- TASK PROMPT
Set down again exactly the lines of the listing below that fall between the line holding "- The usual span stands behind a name" and the line holding "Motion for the", inclusive.

--*--

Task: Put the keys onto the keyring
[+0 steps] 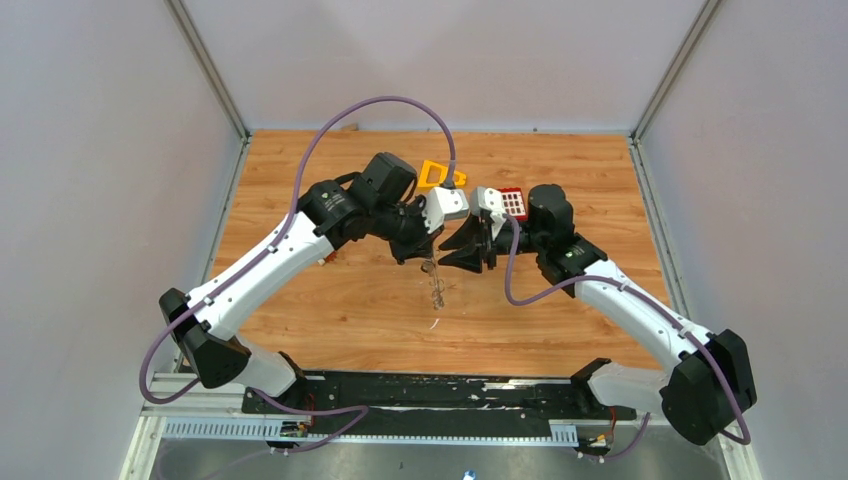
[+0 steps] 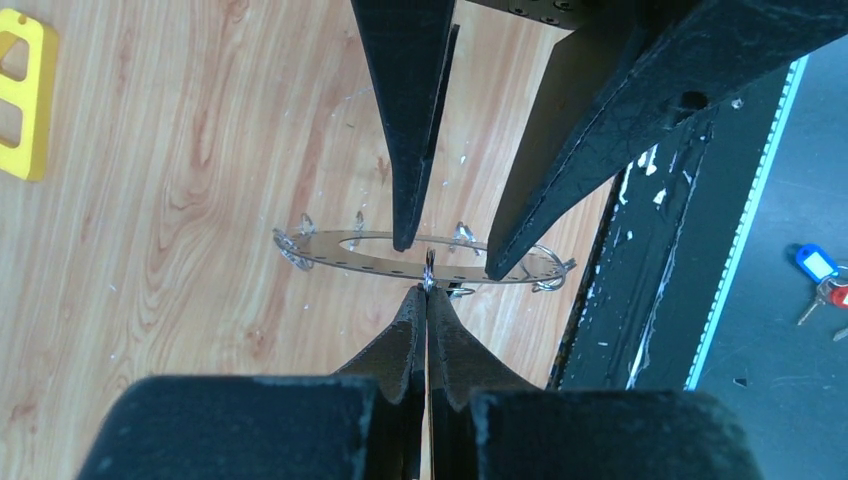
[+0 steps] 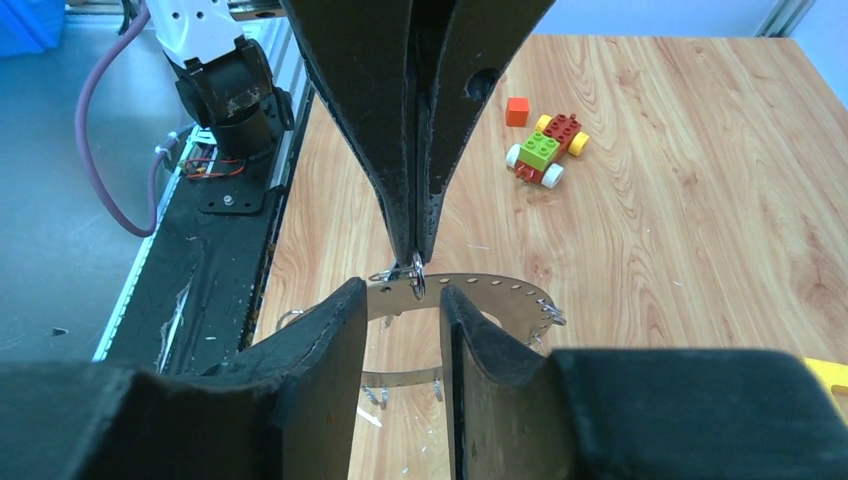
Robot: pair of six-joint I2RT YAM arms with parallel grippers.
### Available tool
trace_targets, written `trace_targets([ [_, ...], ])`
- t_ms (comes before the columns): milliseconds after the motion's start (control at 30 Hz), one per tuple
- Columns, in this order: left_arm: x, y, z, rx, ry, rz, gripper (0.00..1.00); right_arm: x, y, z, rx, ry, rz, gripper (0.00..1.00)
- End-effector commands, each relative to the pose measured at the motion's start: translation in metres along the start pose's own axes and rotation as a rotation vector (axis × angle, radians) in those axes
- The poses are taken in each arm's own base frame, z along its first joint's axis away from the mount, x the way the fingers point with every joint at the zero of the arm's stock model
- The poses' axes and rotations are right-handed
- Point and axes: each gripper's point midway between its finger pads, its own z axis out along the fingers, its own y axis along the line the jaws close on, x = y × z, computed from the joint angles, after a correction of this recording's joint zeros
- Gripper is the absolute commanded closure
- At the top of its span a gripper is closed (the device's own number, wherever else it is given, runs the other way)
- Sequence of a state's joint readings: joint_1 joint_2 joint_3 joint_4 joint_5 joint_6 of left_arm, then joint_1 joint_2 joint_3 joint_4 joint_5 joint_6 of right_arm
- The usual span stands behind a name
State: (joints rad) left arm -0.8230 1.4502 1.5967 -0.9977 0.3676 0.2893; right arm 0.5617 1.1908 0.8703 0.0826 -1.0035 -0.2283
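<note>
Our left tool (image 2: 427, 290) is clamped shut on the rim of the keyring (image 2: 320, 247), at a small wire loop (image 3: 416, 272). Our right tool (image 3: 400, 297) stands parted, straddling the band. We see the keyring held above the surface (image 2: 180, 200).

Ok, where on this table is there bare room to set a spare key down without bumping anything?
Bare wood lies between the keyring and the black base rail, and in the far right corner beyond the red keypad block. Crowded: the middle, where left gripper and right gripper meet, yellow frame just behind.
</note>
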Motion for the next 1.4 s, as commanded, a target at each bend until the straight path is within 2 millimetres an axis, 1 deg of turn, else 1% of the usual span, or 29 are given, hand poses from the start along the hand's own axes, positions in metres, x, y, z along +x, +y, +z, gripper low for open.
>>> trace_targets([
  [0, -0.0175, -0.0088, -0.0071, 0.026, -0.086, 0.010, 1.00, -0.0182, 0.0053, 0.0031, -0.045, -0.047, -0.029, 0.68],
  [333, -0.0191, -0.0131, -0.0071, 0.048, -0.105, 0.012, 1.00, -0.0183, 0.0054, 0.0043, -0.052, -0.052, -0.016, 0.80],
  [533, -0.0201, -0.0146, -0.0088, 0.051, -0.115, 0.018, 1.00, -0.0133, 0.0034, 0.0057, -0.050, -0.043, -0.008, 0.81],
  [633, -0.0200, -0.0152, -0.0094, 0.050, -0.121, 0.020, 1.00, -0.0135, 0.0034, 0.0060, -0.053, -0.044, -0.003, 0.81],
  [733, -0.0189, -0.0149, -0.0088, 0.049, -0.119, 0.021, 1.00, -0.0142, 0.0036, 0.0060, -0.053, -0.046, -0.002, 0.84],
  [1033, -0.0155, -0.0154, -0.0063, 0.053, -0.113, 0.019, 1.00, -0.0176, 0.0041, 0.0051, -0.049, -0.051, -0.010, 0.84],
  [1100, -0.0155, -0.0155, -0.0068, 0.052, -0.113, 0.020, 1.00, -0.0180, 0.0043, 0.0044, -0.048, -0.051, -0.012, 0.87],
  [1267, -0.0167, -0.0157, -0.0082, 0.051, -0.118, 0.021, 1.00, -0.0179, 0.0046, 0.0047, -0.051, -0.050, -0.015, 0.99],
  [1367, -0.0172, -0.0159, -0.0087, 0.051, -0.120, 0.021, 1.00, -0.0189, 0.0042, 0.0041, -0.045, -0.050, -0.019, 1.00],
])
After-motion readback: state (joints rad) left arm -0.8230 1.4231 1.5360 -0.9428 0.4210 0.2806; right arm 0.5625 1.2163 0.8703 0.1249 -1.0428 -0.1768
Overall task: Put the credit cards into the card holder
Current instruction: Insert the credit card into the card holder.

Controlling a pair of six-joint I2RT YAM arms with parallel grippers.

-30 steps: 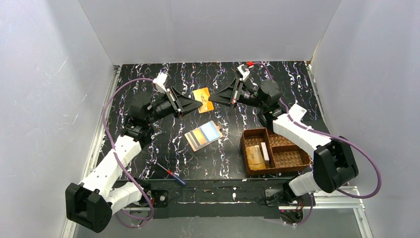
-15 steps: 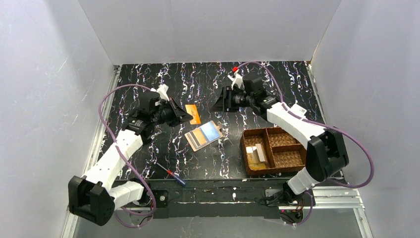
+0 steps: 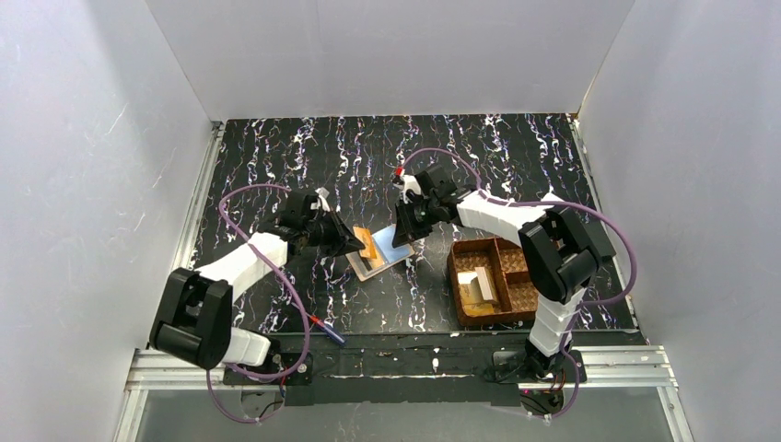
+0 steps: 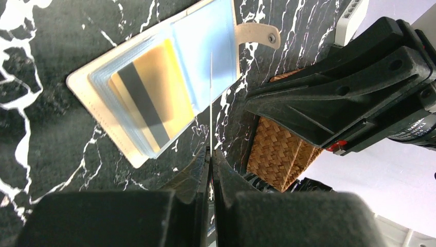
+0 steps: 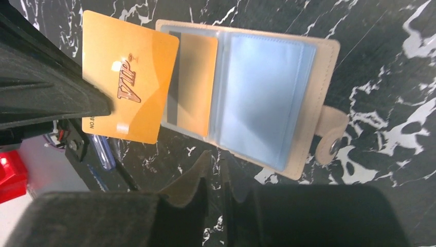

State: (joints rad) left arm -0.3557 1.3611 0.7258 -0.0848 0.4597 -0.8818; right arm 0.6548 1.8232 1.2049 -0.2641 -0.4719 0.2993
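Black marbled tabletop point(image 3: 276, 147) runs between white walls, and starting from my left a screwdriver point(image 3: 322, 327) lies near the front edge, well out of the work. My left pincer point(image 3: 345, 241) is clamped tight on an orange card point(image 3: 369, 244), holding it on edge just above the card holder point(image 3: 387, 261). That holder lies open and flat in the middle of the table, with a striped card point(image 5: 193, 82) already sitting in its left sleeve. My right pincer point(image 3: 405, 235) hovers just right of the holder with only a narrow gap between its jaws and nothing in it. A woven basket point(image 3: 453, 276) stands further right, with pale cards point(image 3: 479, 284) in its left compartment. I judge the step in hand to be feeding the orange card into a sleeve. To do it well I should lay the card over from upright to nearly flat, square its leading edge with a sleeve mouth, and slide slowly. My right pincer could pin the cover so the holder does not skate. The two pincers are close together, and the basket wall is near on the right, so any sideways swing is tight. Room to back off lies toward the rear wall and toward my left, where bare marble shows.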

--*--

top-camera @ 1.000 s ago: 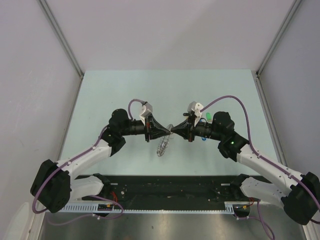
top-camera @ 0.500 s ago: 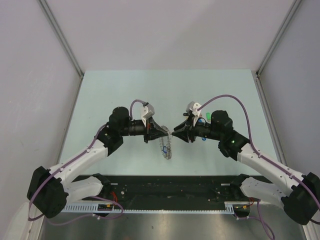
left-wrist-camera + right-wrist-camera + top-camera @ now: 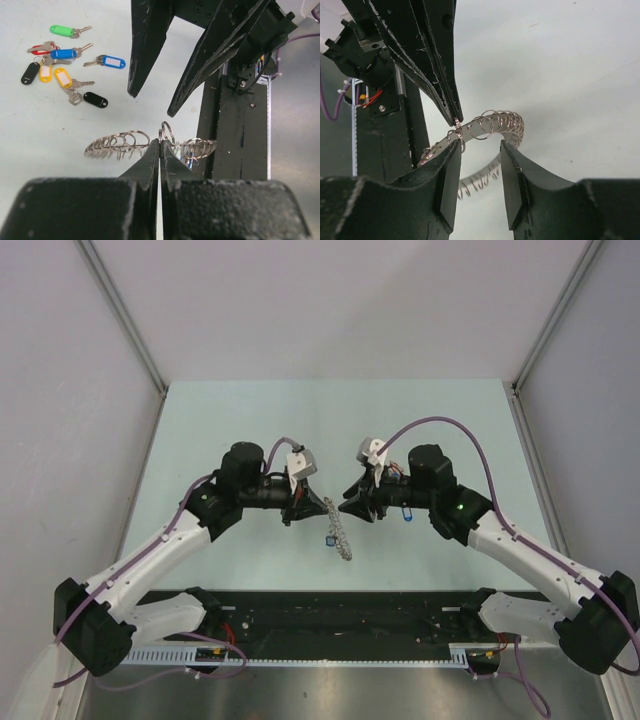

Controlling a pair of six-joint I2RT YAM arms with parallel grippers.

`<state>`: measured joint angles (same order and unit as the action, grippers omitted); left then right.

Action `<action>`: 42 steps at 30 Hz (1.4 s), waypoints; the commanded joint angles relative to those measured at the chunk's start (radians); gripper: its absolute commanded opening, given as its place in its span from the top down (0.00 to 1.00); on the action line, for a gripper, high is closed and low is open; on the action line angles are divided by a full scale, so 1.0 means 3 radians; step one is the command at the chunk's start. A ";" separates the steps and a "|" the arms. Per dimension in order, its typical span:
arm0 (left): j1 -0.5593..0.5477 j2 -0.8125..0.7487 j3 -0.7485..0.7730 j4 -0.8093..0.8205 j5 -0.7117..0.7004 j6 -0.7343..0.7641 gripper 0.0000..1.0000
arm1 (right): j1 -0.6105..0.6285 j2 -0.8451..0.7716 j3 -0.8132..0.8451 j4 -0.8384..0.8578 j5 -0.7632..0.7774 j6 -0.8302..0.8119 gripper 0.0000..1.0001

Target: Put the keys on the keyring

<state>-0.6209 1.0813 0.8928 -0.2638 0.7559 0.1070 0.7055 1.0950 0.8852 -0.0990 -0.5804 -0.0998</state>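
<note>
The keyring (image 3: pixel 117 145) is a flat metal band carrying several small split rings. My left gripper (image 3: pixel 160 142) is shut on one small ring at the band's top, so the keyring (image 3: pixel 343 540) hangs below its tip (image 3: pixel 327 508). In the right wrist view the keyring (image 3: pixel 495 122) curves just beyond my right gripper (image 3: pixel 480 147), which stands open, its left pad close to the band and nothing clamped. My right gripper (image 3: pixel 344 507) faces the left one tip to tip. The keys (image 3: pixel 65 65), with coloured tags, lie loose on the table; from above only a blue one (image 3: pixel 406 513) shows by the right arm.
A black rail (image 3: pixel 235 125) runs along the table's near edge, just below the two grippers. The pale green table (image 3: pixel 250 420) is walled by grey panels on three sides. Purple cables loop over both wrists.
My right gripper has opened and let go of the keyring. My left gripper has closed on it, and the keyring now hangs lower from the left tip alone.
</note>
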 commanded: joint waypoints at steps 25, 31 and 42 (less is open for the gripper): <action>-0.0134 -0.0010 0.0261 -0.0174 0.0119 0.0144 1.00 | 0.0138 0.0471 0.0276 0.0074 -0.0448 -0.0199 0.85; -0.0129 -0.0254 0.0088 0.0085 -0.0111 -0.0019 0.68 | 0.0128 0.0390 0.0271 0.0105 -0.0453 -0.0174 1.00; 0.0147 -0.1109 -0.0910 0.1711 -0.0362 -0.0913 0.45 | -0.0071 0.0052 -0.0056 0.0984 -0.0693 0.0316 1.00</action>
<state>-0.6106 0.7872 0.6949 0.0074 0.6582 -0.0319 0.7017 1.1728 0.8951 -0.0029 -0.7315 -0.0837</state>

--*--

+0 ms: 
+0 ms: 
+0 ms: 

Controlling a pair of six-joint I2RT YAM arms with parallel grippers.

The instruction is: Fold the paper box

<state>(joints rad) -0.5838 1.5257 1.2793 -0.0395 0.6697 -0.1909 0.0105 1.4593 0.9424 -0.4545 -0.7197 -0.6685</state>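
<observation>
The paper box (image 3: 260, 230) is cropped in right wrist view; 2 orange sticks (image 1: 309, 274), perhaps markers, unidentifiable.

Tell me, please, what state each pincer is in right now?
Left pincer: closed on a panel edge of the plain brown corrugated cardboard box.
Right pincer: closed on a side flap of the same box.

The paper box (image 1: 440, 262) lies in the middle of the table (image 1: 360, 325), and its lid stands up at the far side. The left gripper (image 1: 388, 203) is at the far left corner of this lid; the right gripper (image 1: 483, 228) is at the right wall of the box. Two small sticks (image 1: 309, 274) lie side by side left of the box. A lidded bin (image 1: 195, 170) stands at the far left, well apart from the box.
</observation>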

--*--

- SOLUTION FOR THIS TASK
- The usual span stands behind a name
State: (joints rad) left arm -0.8230 1.4502 1.5967 -0.9977 0.3676 0.2893; right arm 0.5617 1.1908 0.8703 0.0826 -1.0035 -0.2283
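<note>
Our left tool (image 2: 427, 290) is clamped shut on the rim of the keyring (image 2: 320, 247), at a small wire loop (image 3: 416, 272). Our right tool (image 3: 400, 297) stands parted, straddling the band. We see the keyring held above the surface (image 2: 180, 200).

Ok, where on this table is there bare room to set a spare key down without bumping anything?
Bare wood lies between the keyring and the black base rail, and in the far right corner beyond the red keypad block. Crowded: the middle, where left gripper and right gripper meet, yellow frame just behind.
</note>
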Motion for the next 1.4 s, as commanded, a target at each bend until the straight path is within 2 millimetres an axis, 1 deg of turn, else 1% of the usual span, or 29 are given, hand poses from the start along the hand's own axes, positions in metres, x, y, z along +x, +y, +z, gripper low for open.

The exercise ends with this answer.